Orgullo y prejuicio

CAPÍTULO XLI

Pasó pronto la primera semana del regreso, y entraron en la segunda, que era la última de la estancia del regimiento en Meryton. Las jóvenes de la localidad languidecían; la tristeza era casi general. Sólo las hijas mayores de los Bennet eran capaces de comer, beber y dormir como si no pasara nada. Catherine y Lydia les reprochaban a menudo su insensibilidad.
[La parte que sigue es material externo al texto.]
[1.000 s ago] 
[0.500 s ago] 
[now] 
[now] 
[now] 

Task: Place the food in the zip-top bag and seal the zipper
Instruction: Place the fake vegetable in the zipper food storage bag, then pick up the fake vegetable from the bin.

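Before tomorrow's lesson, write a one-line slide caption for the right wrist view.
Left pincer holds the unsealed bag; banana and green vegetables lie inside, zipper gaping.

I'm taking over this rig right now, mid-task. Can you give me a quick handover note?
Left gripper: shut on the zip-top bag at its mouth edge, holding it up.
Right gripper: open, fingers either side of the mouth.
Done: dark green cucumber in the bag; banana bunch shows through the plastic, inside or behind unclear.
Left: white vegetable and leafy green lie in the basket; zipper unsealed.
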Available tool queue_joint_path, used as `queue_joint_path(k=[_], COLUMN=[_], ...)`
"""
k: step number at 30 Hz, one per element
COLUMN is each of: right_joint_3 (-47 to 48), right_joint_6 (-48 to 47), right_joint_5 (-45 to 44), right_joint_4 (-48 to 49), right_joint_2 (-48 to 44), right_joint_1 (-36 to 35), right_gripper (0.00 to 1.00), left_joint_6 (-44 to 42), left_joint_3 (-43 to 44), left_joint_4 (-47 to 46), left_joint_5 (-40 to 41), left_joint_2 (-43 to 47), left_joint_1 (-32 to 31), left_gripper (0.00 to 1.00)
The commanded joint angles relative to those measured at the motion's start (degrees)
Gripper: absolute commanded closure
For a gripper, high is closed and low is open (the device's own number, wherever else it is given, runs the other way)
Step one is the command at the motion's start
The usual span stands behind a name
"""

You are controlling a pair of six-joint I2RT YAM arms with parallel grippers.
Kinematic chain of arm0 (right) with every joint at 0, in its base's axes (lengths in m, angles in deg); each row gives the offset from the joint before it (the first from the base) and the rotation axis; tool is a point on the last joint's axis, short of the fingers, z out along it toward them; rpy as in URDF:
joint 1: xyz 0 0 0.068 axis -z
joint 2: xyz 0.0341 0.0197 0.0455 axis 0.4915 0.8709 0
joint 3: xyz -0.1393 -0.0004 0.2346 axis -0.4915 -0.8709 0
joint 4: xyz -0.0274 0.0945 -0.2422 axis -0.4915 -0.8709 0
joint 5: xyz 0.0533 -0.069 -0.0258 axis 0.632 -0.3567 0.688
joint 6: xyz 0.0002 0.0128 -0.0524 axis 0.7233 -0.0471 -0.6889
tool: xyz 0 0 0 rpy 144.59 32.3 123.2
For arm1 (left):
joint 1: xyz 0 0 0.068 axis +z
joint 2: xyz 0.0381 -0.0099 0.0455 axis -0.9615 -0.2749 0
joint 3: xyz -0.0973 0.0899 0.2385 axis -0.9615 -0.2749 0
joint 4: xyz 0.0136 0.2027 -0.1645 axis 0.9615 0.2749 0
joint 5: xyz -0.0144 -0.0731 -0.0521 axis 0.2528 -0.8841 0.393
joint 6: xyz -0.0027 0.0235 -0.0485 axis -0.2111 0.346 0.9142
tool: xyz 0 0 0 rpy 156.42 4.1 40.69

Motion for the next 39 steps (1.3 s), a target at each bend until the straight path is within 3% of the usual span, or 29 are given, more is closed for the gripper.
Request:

Estaban muy abatidas y no podían comprender tal dureza de corazón en miembros de su propia familia.

―¡Dios mío! ¿Qué va a ser de nosotras? ¿Qué vamos a hacer? ―exclamaban desoladas―. ¿Cómo puedes sonreír de esa manera, Elizabeth?

Su cariñosa madre compartía su pesar y se acordaba de lo que ella misma había sufrido por una ocasión semejante hacía veinticinco años.

―Recuerdo ―decía― que lloré dos días seguidos cuando se fue el regimiento del coronel Miller, creí que se me iba a partir el corazón.

―El mío también se hará pedazos ―dijo Lydia.

―¡Si al menos pudiéramos ir a Brighton! ―suspiró la señora Bennet.

―¡Oh, sí! ¡Si al menos pudiéramos ir a Brighton! ¡Pero papá es tan poco complaciente!